It’s been a while since I’ve talked about CRISPR, biotechnology, and the prospect of ordinary people enhancing their biology in ways straight out of a comic book. In my defense, this past year has created plenty of distractions. Some have been so bad that my usual optimism of the future has been seriously damaged.
While my spirit is wounded, I still have hope that science and technology will continue to progress. If anything, it’ll progress with more urgency after this year. A great many fields are bound to get more attention and investment after the damage done by a global pandemic.

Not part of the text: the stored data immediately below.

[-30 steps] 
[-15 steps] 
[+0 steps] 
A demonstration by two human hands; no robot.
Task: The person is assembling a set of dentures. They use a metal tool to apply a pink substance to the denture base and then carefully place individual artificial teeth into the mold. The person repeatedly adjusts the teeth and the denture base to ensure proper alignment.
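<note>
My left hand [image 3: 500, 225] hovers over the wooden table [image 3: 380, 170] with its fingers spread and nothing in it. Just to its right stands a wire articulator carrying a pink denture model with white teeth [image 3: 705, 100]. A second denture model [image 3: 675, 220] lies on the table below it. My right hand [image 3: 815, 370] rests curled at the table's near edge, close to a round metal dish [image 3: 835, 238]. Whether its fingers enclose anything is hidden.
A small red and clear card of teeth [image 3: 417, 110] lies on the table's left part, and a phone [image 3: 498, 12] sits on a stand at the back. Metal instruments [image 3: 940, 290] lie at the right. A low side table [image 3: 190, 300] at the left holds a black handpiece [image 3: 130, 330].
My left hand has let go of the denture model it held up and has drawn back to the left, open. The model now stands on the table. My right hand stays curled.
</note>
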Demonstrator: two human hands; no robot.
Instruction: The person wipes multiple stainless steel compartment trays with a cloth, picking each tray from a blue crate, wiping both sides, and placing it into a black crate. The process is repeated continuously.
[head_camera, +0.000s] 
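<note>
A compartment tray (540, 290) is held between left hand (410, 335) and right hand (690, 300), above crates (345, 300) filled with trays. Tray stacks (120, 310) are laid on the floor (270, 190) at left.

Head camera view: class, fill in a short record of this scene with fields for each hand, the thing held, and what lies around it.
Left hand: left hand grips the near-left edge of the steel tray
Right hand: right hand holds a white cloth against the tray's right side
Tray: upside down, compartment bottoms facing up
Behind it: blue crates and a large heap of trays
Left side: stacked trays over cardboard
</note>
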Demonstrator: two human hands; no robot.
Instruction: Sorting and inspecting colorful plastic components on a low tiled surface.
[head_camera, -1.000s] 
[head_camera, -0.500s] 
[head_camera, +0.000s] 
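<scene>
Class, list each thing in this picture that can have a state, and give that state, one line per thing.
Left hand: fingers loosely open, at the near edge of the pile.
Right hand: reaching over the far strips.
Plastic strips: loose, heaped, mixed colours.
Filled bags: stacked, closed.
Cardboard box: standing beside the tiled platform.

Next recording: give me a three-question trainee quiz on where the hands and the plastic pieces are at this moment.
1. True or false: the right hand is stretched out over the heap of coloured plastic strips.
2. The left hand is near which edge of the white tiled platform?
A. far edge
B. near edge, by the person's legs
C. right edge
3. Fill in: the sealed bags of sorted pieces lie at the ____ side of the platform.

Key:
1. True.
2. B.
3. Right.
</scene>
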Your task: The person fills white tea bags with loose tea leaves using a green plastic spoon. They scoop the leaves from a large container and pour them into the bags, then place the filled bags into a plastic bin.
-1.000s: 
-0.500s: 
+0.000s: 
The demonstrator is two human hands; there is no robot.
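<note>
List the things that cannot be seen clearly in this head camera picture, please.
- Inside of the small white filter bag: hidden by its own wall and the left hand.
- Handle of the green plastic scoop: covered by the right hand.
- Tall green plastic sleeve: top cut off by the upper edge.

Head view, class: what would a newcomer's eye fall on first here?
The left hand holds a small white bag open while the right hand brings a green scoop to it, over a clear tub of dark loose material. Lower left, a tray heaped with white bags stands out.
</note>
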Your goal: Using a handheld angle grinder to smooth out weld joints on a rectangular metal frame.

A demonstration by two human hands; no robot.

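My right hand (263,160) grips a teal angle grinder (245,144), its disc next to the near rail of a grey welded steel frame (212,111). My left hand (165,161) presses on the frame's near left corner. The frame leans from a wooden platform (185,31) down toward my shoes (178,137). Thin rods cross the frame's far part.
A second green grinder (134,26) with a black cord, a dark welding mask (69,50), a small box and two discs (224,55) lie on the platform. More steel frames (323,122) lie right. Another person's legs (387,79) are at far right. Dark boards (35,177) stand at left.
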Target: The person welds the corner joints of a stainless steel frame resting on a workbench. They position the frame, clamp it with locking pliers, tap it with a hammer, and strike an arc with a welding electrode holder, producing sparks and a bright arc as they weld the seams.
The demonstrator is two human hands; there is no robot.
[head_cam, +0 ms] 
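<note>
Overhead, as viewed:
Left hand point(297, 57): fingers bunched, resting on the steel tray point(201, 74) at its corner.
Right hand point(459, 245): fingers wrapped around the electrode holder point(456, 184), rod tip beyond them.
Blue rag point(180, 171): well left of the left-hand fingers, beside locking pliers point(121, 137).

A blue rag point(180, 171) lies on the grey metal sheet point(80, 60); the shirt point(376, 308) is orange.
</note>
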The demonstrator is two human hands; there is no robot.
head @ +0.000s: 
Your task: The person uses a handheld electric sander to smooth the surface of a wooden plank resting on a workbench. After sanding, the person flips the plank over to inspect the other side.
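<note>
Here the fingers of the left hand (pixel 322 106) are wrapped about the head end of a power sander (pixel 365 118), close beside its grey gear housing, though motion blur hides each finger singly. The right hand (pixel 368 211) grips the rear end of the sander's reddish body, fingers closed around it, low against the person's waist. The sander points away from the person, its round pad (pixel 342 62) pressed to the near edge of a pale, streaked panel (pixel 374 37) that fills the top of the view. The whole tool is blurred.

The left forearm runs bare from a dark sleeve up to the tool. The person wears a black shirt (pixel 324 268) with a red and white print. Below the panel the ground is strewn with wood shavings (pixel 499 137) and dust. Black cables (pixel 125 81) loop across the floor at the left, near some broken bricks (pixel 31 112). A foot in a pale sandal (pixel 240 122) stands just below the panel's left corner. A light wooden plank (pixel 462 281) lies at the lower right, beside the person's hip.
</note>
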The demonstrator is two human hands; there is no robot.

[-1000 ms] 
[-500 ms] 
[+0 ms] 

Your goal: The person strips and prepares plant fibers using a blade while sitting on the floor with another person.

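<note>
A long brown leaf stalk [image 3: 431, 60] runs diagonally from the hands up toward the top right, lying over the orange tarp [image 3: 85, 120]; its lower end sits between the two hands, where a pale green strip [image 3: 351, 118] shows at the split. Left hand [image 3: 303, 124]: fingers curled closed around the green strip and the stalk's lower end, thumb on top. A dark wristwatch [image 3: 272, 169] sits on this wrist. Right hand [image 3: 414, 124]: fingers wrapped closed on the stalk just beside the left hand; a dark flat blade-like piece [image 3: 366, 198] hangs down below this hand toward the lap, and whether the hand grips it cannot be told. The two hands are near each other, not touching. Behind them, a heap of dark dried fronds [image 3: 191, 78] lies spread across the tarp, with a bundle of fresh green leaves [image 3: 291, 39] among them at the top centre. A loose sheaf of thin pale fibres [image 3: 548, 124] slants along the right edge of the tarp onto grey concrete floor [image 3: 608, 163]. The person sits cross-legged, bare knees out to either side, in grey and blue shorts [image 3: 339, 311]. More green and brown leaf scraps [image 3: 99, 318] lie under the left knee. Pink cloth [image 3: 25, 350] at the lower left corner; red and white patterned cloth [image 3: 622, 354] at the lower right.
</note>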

We can’t agree on much, but we can at least agree on this. Pandemics are bad for business, bad for people, bad for politics, and just objectively awful for everyone all around, no matter what their station is in life.
There’s a lot of incentive to ensure something like this never happens again is what I’m saying. While we’re still a long way from ending pandemics entirely, we already have tools that can help in that effort. One is CRISPR, a promising tool I’ve talked about in the past. While it wasn’t in a position to help us during this pandemic, research into refining it hasn’t stopped.
Despite all the awful health news of this past year, some new research has brought us some promising results on the CRISPR front. In terms of actually treading real people who have real conditions, those results are in and they give us reason to hope.
One such effort involved using CRISPR to help treat people with Sickle Cell Disease, a genetic condition that hinders the ability of red blood cells to carry oxygen. It affects over 4 million people worldwide and often leads to significant complications that can be fatal.
Since CRISPR is all about tweaking genetics, it’s a perfect mechanism with which to develop new therapies. Multiple patients have undergone experimental treatments that utilize this technology. In a report form NPR, the results are exceeding expectations for all the right reasons.
At a recent meeting of the American Society for Hematology, researchers reported the latest results from the first 10 patients treated via the technique in a research study, including Gray, two other sickle cell patients and seven patients with a related blood disorder, beta thalassemia. The patients now have been followed for between three and 18 months.
All the patients appear to have responded well. The only side effects have been from the intense chemotherapy they’ve had to undergo before getting the billions of edited cells infused into their bodies.
The New England Journal of Medicine published online this month the first peer-reviewed research paper from the study, focusing on Gray and the first beta thalassemia patient who was treated.
“I’m very excited to see these results,” says Jennifer Doudna of the University of California, Berkeley, who shared the Nobel Prize this year for her role in the development of CRISPR. “Patients appear to be cured of their disease, which is simply remarkable.”
Make no mistake. This is objectively good news and not just for people suffering from sickle cell disease.
Whenever new medical advances emerge, there’s often a wide gap between developing new treatments and actually implementing them in a way that makes them as commonplace as getting a prescription. The human body is complex. Every individual’s health is different. Taking a treatment from the lab to a patient is among the biggest challenge in medical research.
This news makes it official. CRISPR has made that leap. The possible treatments aren’t just possibilities anymore. There are real people walking this planet who have received this treatment and are benefiting because of it. Victoria Gray, as referenced in the article, is just one of them.
That’s another critical threshold in the development of new technology. When it goes beyond just managing a condition to helping people thrive, then it becomes more than just a breakthrough. It becomes an opportunity.
It sends a message to doctors, researchers, and biotech companies that this technology works. Some of those amazing possibilities that people like to envision aren’t just dreams anymore. They’re manifesting before our eyes. This is just one part of it. If it works for people with Sickle Cell Disease, what other conditions could it treat?
I doubt I’m the first to ask that question. As I write this, there are people far smarter and more qualified than me using CRISPR to develop a whole host of new treatments. After a year like 2020, everyone is more aware of their health. They’re also more aware of why science and medicine matter. It can do more than just save our lives. It can help us thrive.
We learned many hard lessons in 2020, especially when it comes to our health. Let’s not forget those lessons as we look to the future. This technology is just one of many that could help us prosper in ways not possible in previous years. We cheered those who developed the COVID-19 vaccine. Let’s start cheering those working on new treatments with CRISPR.